Fixing one cluster by hand does not stop the next one from being created without logging. Bake the setting into the way clusters are provisioned.

Terraform

resource "aws_docdb_cluster_parameter_group" "audit" {
  family      = "docdb5.0"
  name        = "docdb-audit-enabled"
  description = "Audit and profiler enabled"

  parameter {
    name         = "audit_logs"
    value        = "enabled"
    apply_method = "pending-reboot"
  }
  parameter {
    name         = "profiler"
    value        = "enabled"
    apply_method = "pending-reboot"
  }
  parameter {
    name         = "profiler_threshold_ms"
    value        = "100"
    apply_method = "pending-reboot"
  }
}

resource "aws_docdb_cluster" "main" {
  cluster_identifier              = "my-docdb-cluster"
  engine                          = "docdb"
  master_username                 = var.master_username
  master_password                 = var.master_password
  db_cluster_parameter_group_name = aws_docdb_cluster_parameter_group.audit.name
  enabled_cloudwatch_logs_exports = ["audit", "profiler"]
  storage_encrypted               = true
}

With enabled_cloudwatch_logs_exports set in the module, every cluster your team stands up inherits logging by default.

CloudFormation

{
  "Type": "AWS::DocDB::DBCluster",
  "Properties": {
    "DBClusterIdentifier": "my-docdb-cluster",
    "DBClusterParameterGroupName": "docdb-audit-enabled",
    "EnableCloudwatchLogsExports": ["audit", "profiler"],
    "StorageEncrypted": true
  }
}

Policy as code in CI

Catch the misconfiguration before it merges.
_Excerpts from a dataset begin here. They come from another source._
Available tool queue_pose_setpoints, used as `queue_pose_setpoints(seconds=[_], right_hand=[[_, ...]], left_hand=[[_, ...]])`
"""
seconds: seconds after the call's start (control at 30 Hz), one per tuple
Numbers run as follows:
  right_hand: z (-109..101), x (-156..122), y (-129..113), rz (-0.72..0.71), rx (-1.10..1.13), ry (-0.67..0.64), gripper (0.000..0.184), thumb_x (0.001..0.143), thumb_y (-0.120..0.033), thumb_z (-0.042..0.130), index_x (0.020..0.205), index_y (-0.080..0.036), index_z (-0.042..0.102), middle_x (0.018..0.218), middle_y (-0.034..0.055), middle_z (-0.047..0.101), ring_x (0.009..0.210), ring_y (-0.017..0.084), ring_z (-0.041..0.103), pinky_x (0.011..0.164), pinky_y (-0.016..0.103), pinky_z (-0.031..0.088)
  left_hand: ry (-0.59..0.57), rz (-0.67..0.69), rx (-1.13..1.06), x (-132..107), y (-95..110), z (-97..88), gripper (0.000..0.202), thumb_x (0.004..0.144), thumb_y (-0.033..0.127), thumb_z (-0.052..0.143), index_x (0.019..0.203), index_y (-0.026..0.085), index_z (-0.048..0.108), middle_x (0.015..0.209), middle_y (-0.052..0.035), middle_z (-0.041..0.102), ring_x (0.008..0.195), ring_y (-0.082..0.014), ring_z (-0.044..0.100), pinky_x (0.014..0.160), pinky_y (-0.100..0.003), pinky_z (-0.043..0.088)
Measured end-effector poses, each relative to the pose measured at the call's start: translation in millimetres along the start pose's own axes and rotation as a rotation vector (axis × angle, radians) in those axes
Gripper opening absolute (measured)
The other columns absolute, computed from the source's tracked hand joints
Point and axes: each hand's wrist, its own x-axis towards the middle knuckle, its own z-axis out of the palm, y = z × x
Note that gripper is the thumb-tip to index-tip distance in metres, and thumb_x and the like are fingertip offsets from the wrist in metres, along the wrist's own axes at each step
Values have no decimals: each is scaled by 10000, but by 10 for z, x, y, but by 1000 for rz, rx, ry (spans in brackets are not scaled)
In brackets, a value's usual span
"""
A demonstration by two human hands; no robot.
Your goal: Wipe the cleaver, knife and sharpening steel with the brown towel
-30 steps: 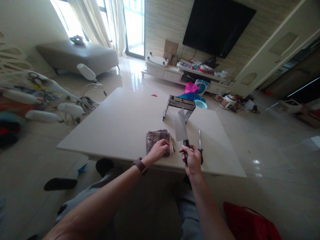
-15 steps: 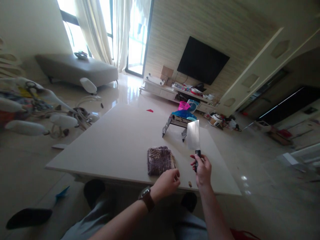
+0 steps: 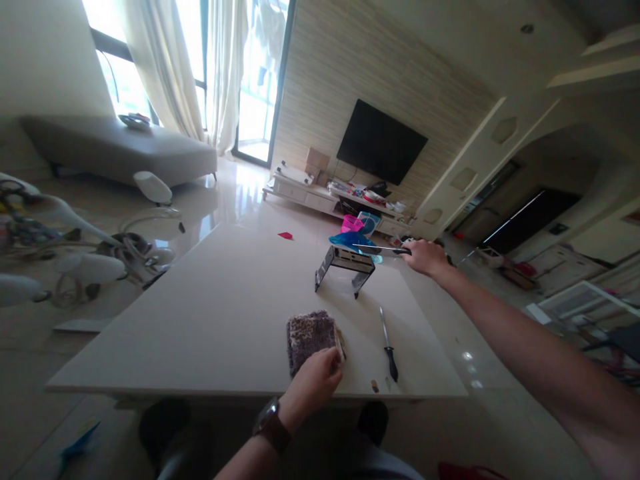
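Observation:
My right hand [image 3: 425,257] is wrapped round the black handle of a cleaver [image 3: 377,247], reaching far out over the table's right side. Its blade is seen nearly edge-on, pointing left in front of a blue plastic thing [image 3: 347,239]. My left hand [image 3: 317,377], a watch on its wrist, rests against the near right corner of a folded brown plush cloth [image 3: 310,337]. Its fingers are curled closed; whether they pinch anything is hidden. Between the hands stands a black-and-silver folding stand [image 3: 350,258]. A sharpening steel [image 3: 390,360] with a black handle lies right of the cloth.
The white table [image 3: 200,320] carries a red scrap [image 3: 285,235] at its far edge and a small brown piece [image 3: 375,385] at the near edge. A pink basket [image 3: 352,224] shows beyond the stand. White lamp arms [image 3: 90,263] stick out at left.
My right hand has carried the cleaver forward and turned it from blade-up to nearly level, pointing left. The sharpening steel is now visible on the table. My left hand stays by the cloth.

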Motion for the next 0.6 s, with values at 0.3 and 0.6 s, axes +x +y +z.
queue_pose_setpoints(seconds=[0.3, 0.6], right_hand=[[-305, 778, -136, -199, -269, -223, 327, 877, -426, 607, 1111, -270, 775, 1170, 128, 755, 1072, 315, 704, 847, 388, 533], [-310, 965, -375, -275, -328, -261, 322, 849, -383, 659, 1121, -252, 769, 1195, 131, 743, 1096, 324, 698, 893, 408, 542]], left_hand=[[32, -3, -52, 193, 17, -62, 58, 808, 142, 531, 819, 190, 563, 853, -36, 653, 784, -160, 556, 693, -257, 357], [26, -13, -38, 192, -19, -73, 87, 830, 144, 521, 857, 184, 594, 877, -43, 657, 799, -163, 559, 711, -258, 372]])
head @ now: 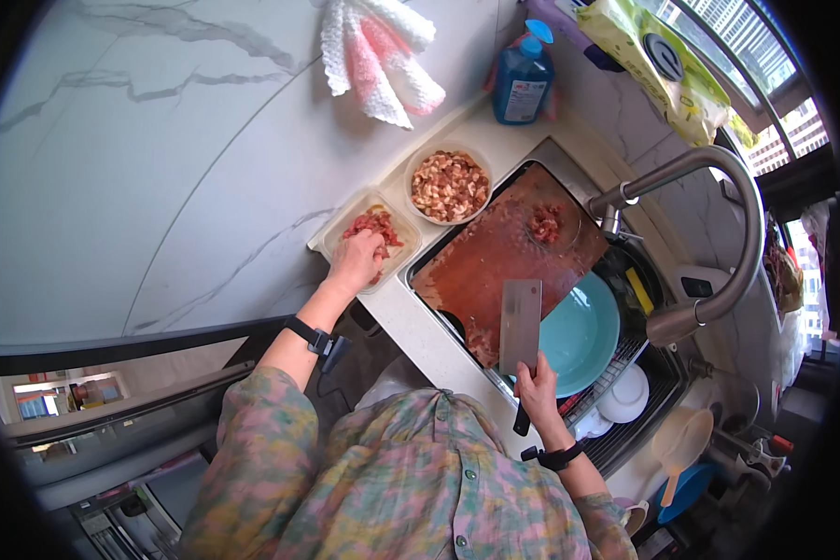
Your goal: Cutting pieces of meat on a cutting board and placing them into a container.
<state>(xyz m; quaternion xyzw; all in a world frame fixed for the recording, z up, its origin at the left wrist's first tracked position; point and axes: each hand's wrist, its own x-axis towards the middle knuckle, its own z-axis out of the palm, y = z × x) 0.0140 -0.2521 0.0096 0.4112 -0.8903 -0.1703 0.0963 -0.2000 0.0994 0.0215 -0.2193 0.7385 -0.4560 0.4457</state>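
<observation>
My left hand (358, 257) reaches into a square plastic container (409, 241), its fingertips down on red strips of raw meat (385, 225). Whether the fingers pinch a piece is hidden from above. In my right hand (537, 389) is the handle of a cleaver (521, 325), its wide blade lying over the near edge of a wooden cutting board (479, 262). The board spans part of the sink. Toward its far right corner sits a small heap of cut meat (546, 222) on a clear round dish or lid. A round tub of diced meat (450, 185) stands beside the square container.
A turquoise basin (582, 336) sits in the sink under the board's right side. The curved faucet (731, 210) arches over the sink's right part. A blue pump bottle (523, 80) stands in the back corner. White dishes (624, 393) rest on a rack at right.
</observation>
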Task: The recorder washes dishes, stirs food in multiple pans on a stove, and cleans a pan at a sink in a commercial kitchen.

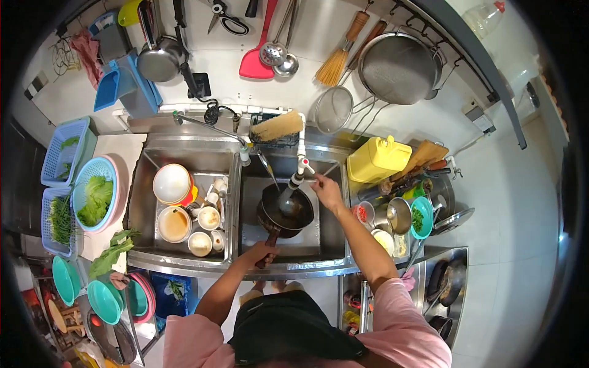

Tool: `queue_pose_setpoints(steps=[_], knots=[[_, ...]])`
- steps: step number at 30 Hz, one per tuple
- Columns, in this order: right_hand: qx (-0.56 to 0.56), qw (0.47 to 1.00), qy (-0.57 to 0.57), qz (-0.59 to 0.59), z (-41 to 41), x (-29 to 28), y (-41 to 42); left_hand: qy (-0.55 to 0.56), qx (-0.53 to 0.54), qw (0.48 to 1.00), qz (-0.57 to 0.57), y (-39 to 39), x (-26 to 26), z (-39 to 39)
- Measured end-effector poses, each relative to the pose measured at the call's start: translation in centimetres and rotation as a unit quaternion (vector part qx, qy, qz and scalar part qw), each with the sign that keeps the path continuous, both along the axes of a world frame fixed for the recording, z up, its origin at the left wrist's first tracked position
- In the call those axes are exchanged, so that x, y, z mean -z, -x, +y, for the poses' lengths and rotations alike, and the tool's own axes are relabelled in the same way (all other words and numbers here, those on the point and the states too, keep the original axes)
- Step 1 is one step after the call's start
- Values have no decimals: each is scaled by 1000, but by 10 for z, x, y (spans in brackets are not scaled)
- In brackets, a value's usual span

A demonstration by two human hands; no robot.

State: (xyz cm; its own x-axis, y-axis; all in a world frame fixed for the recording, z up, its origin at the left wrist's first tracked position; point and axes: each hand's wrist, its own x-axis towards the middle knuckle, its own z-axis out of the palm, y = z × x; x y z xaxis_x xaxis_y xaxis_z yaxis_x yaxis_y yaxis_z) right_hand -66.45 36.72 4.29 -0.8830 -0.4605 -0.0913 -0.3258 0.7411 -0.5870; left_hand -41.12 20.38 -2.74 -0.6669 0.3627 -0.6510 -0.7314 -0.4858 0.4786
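Note:
My left hand [261, 254] is closed around the wooden handle [272, 239] of a dark pot [300, 221], held in the right basin of a steel double sink [313, 266]. Above the pot, a white pipe tap [301, 142] with a short spout points down, and water appears to fall into the pot. My right hand [326, 191] is at the tap's lever [307, 165], fingertips at or just beside it; whether they touch cannot be told. A metal utensil [267, 165] leans down to the pot's back rim.
The left basin holds stacked bowls [171, 184], cups and spoons. Left of it are a blue colander [95, 161] with lettuce and blue baskets [42, 161]. At right stand a yellow jug [375, 161], steel containers and a turquoise bowl [428, 216]. Strainers [395, 69] hang above.

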Motion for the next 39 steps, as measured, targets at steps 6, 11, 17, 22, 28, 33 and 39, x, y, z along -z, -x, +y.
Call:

An Open Policy Agent (Conftest) rule against Terraform plan output works well:

package main

deny[msg] {
  resource := input.resource_changes[_]
  resource.type == "aws_docdb_cluster"
  exports := resource.change.after.enabled_cloudwatch_logs_exports
  not exports
  msg := sprintf("DocumentDB cluster '%s' must export logs to CloudWatch", [resource.address])
}

deny[msg] {
  resource := input.resource_changes[_]
  resource.type == "aws_docdb_cluster"
  exports := resource.change.after.enabled_cloudwatch_logs_exports
  count(exports) == 0
  msg := sprintf("DocumentDB cluster '%s' has empty log exports", [resource.address])
}

Tip: Lensix runs docdb_logexport continuously across your accounts, so even clusters created outside your IaC pipeline (through the console or a one-off script) get flagged. Pair the CI gate with continuous scanning to cover both the planned and the unplanned paths to production.


Best practices

  • Always export audit logs. Treat it as a non-negotiable default for any DocumentDB cluster that touches real data, not an optional extra.
  • Set retention deliberately. Match the CloudWatch Logs retention period to your compliance obligations, then archive to S3 if you need cheaper long-term storage.
  • Tune the profiler threshold. Too low and you flood CloudWatch with noise and cost. Too high and you miss real slow queries. Start around 100ms and adjust based on your workload.
  • Lock down log access. Audit logs contain sensitive operational detail. Scope IAM permissions on the log groups so only your security and operations teams can read them, and consider a separate KMS key for encryption.
  • Build alarms on top of the logs. Exporting logs is the foundation. Add CloudWatch metric filters and alarms for repeated authentication failures or spikes in profiler entries so the data drives action instead of sitting idle.
  • Enable encryption at rest as well. Logging answers the question of who did what. Encryption protects the data itself. They are complementary controls, so do not stop at one.

Enabling log export is a small, low-risk change with an outsized payoff. The cost is a few CLI commands and a maintenance-window reboot. The benefit is that when something goes wrong, you have the evidence to understand it instead of a silent cluster and a lot of unanswerable questions.